Keywords: osteoarthritis, venous thrombosis, VTE risk prediction, machine learning algorithm, population-based cohort study
1. Introduction
Osteoarthritis (OA) is the most common joint disease worldwide, with an age-associated increase in both incidence and prevalence [1,2]. It is estimated that approximately 302 million people globally suffer from this disease, and the associated healthcare resources and financial burden can be substantial [3,4]. OA, a primary cause of pain, disability, and joint replacement, is characterized by disease affecting the whole joint, including articular cartilage degradation, synovium and ligament inflammation, and changes to the subchondral bone [5,6,7]. Despite the symptomatic treatment of pain, stiffness, and swelling, there are no FDA-approved disease-modifying drugs [8]. As a complex disease, a multitude of possible etiologies contribute to the development of OA, including obesity, sedentary lifestyle, trauma, and aging [9,10,11]. Early prevention and elimination of risk factors are critical in delaying disease progression [12]. Nevertheless, despite these identifiable underlying causes, OA still cannot be effectively prevented.
Venous thrombosis is a relatively common and potentially fatal condition in patients, and an increased risk of VTE has been reported in arthritis, particularly in rheumatic arthritis (RA) [13,14,15,16]. Li et al. reported that RA patients have an increased risk of VTE, pulmonary embolism, and deep vein thrombosis after diagnosis in comparison with the general population [17]. This suggests that VTE may play a vital role in chronic and systemic inflammatory autoimmune disease. However, the relationship between OA and VTE has not been elucidated. A recent study in a large population-based cohort revealed that knee or hip osteoarthritis might increase incident VTE risk to 40% and 80%, respectively, when compared to those without OA, which may be partly mediated through joint replacement [18].

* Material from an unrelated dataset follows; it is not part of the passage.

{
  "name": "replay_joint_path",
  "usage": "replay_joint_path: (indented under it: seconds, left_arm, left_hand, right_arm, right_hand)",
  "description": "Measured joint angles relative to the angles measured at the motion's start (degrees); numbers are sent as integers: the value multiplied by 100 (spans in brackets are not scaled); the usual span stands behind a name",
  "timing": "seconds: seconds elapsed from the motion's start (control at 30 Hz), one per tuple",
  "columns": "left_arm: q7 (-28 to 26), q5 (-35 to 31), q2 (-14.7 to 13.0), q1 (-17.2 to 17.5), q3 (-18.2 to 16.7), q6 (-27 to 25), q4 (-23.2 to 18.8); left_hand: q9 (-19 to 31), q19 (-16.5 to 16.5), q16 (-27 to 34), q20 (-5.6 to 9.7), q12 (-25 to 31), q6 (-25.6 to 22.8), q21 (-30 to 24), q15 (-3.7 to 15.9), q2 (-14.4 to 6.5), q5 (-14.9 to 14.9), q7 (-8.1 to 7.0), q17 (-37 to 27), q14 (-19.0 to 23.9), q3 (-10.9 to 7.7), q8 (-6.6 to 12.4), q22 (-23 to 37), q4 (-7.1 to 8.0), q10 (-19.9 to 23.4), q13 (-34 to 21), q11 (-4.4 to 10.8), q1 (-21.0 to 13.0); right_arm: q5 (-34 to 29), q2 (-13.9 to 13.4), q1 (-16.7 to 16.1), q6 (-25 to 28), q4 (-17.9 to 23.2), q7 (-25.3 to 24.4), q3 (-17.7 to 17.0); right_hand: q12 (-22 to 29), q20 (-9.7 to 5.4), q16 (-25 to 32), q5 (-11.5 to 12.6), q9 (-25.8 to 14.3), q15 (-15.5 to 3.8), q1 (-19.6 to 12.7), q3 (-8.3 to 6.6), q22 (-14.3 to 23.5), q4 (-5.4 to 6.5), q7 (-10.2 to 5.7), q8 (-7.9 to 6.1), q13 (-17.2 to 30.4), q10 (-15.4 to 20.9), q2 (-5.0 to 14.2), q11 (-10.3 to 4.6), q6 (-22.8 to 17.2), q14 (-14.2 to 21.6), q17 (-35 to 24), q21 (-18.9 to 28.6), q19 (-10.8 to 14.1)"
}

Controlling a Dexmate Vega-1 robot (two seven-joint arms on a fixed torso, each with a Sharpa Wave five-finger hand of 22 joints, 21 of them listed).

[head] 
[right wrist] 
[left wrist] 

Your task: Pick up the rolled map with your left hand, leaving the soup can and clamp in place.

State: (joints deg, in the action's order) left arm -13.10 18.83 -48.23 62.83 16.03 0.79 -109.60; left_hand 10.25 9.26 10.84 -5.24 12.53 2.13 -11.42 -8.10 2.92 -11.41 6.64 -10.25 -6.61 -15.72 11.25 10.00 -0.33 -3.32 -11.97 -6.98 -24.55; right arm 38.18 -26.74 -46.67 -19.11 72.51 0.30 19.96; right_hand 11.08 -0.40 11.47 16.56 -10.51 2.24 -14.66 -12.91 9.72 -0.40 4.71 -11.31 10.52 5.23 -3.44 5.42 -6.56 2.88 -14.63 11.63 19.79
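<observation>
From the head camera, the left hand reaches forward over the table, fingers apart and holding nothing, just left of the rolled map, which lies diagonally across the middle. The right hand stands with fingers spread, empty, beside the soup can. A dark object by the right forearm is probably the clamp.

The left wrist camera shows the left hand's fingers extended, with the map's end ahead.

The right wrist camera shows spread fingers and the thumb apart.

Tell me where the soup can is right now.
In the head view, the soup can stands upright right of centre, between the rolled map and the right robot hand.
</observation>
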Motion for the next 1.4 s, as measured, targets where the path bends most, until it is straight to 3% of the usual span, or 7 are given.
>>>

Thus, predicting the VTE risk among OA patients is critical to reduce morbidity and mortality from VTE in OA patients. Machine learning (ML) is a computer-based method of data analysis that is often used to construct predictive models based on large datasets [19]. In this study, we aimed to develop a model using the ML algorithm to identify those at high risk of VTE in OA patients
2. Materials and Methods
We performed a single-center cross-sectional study of OA patients in Xi’an Honghui Hospital between January 2018 and December 2020. Patients were consecutively recruited from joint surgery department and were examined by venous ultrasound of the legs to assess VTE risk. The inclusion criteria were as follows: (1) diagnosed with knee osteoarthritis (guidelines for the diagnosis and treatment of osteoarthritis (2018 edition)) [20]; (2) radiographically evaluated by X-ray at Kellgren–Lawrence grade stages 3–4. Those with heart stent, ischemic stroke, cancers, or incomplete laboratory data were excluded from the study. The study was approved by the Ethics Committee of Xi’an Honghui Hospital and conducted in accordance with the Declaration of Helsinki. Written informed consent was waived owing to the retrospective nature of the study. All confidential patient information was deleted from the entire dataset prior to the analysis.

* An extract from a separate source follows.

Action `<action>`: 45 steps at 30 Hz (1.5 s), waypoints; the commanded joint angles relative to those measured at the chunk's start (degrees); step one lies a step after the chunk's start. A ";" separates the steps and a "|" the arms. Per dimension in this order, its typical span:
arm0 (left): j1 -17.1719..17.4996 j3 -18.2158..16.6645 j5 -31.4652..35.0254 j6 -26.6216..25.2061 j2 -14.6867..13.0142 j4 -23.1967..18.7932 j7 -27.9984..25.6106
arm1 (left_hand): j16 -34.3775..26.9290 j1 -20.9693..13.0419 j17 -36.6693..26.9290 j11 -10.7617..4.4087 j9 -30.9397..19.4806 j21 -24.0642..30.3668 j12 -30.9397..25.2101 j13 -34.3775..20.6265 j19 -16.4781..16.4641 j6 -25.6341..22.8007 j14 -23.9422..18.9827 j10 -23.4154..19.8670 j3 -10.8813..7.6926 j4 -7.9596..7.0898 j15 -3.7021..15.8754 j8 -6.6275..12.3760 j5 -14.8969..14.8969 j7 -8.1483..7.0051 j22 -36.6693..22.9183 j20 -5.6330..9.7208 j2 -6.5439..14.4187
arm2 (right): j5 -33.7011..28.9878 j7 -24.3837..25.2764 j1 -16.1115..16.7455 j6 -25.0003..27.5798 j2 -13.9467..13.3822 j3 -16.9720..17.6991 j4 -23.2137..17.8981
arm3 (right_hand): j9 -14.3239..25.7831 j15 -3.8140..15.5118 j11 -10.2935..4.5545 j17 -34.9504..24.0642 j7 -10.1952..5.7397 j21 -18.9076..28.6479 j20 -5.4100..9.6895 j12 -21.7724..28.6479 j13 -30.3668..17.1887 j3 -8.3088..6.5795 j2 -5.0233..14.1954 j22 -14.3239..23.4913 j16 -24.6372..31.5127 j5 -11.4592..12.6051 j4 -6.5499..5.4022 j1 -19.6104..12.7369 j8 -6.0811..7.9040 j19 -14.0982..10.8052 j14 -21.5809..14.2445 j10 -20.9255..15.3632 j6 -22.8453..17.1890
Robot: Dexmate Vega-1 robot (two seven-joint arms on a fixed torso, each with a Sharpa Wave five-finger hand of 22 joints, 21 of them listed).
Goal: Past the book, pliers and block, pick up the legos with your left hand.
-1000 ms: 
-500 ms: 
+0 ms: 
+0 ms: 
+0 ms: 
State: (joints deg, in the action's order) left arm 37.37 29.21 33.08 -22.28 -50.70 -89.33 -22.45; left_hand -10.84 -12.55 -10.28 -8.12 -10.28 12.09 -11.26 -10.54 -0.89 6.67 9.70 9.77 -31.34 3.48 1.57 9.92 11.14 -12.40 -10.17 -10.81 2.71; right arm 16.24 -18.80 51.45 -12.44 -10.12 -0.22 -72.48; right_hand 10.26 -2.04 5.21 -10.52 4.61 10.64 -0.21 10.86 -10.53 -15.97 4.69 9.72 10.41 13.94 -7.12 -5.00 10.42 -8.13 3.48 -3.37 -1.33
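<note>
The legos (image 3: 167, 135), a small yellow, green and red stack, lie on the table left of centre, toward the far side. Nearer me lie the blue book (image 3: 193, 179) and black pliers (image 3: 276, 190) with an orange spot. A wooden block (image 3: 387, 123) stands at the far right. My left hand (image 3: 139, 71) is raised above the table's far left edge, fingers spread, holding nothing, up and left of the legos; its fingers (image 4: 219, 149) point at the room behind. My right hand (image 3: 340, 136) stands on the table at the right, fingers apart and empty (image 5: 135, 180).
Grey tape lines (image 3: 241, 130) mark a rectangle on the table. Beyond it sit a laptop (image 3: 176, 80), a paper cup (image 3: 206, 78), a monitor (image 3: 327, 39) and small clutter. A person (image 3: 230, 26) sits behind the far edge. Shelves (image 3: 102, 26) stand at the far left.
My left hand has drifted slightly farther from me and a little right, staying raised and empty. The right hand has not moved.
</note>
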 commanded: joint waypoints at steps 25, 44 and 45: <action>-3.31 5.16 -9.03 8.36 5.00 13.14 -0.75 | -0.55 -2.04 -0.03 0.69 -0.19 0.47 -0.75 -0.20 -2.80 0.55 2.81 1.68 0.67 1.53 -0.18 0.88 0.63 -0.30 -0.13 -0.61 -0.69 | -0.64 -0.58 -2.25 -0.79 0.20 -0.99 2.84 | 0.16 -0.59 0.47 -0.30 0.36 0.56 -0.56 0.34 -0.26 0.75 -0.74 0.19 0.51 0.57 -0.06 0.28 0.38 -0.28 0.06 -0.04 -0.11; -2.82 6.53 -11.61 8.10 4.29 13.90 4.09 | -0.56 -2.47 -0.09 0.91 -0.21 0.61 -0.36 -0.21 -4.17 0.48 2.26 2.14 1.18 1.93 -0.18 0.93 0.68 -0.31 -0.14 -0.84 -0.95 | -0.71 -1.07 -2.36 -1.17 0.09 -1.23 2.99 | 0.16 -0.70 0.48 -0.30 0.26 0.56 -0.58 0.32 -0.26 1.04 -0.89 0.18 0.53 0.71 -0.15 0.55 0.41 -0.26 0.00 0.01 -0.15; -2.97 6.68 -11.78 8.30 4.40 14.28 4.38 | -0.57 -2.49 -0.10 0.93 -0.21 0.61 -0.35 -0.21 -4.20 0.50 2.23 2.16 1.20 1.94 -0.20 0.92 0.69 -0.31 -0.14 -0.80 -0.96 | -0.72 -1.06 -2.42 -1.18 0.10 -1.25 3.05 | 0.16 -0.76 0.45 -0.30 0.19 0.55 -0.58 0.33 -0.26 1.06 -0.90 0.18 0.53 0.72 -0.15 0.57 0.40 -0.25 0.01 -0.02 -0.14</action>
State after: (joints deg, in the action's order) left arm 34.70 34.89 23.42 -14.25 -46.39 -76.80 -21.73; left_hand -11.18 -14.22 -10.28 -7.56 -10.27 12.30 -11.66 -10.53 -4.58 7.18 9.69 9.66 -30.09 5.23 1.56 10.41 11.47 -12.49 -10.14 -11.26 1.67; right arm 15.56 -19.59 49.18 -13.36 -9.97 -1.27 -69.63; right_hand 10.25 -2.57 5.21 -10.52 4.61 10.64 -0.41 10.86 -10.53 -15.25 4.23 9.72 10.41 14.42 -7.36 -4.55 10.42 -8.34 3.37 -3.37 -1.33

All patient demographics and laboratory data at admission were extracted manually from electronic medical records using a standardized case report form.
2.1. Machine Learning Algorithms
To develop machine learning models, 35 parameters were used for the analysis. Before developing the ML models, laboratory indices, which were continuous variables, were converted into categorical variables based on their normal range values. In addition, the patient’s age was treated as a continuous variable, with missing values replaced by median values. All patients were randomly divided into a training set and test set at a ratio of 8:2.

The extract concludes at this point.